In secondary schools, historical perspectives are rarely integrated into science pedagogy. For example, the structure and function of DNA, Mendelian genetics, and evolution, are usually taught in that order (if, indeed, evolution is taught at all), and not necessarily as part of an integrated sequence that makes sense of how these three levels of analysis of organisms and their individual and phylogenetic histories fit together. Moreover, students do not learn how scientists actually figured out these highly complex problems; rather, they are presented as though sprung fully-formed from the forehead of Minerva (or, rather, from the foreheads of the cartoonish Darwin, Mendel, and Watson and Crick featured in inset boxes in textbooks, albeit in much the same Jovian fashion).
While at the MPIWG, Abigail Lustig drafted official syllabuses for the European Schools courses in Integrated Science (school years 6–8) and biology (years 9–10), integrating historical approaches into an inquiry-based pedagogy, so that students can, in part, re-enact original processes of discovery and understanding.
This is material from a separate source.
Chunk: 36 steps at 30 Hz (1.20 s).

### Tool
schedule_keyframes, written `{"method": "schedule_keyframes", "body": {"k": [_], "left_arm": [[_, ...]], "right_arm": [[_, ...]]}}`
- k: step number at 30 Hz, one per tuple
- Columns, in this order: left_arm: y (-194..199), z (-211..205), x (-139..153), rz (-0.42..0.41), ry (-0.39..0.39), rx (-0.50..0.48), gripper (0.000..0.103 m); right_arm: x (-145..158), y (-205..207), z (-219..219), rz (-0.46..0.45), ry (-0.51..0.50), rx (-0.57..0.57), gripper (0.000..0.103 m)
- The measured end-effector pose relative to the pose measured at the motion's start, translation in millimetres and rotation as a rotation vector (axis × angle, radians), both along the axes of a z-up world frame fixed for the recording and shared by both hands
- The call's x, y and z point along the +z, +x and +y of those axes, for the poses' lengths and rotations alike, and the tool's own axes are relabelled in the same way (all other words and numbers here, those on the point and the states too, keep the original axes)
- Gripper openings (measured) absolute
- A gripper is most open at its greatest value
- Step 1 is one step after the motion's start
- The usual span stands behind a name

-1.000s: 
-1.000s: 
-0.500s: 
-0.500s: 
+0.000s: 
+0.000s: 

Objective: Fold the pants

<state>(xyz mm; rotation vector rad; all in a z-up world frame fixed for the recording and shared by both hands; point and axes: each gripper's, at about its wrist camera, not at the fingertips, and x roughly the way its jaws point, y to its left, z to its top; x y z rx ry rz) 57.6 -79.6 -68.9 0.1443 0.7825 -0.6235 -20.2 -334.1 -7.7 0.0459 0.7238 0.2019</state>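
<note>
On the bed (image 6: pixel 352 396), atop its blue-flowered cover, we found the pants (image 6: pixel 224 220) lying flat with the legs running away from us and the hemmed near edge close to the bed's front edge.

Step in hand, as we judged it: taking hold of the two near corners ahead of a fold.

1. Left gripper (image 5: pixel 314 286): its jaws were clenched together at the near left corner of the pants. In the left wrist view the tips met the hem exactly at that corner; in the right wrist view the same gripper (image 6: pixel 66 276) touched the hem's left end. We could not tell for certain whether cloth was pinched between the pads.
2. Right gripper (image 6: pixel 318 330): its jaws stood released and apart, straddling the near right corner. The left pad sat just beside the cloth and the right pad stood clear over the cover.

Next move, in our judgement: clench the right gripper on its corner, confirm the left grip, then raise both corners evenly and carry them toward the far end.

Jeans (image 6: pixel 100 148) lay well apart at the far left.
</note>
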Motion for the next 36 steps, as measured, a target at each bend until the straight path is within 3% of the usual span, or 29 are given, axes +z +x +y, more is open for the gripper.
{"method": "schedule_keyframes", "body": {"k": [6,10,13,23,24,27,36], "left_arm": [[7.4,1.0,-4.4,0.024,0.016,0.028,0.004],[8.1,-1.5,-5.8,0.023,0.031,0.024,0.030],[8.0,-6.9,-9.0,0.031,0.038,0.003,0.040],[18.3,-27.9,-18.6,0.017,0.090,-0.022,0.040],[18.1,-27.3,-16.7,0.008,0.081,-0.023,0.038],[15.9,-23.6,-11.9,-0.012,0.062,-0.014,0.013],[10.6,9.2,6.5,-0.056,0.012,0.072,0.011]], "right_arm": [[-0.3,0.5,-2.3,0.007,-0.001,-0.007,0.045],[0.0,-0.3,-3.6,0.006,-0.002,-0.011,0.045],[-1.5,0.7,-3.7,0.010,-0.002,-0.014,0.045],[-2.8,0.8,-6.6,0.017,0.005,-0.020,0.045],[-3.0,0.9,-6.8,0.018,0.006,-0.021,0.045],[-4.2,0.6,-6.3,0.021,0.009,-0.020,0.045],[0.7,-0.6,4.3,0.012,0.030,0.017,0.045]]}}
For example, in biology, students will use both historical sources and laboratory inquiry to understand natural selection by way of variation and the struggle for existence; elementary genetics by way of Mendel’s original breeding experiments and data, including the technical experience of selective plant breeding, and DNA structure through modelling and Rosalind Franklin’s X-ray crystallography data. The experience of science as a social activity rooted in historical norms, and continuous epistemological discussion about evidence and theories in science, is integral to the sequences.
The finalized syllabuses will be submitted to approval by the Joint Teaching Committee and the Board of Governors of the European Schools in February, 2019, and, on approval, will come into force in September, 2019.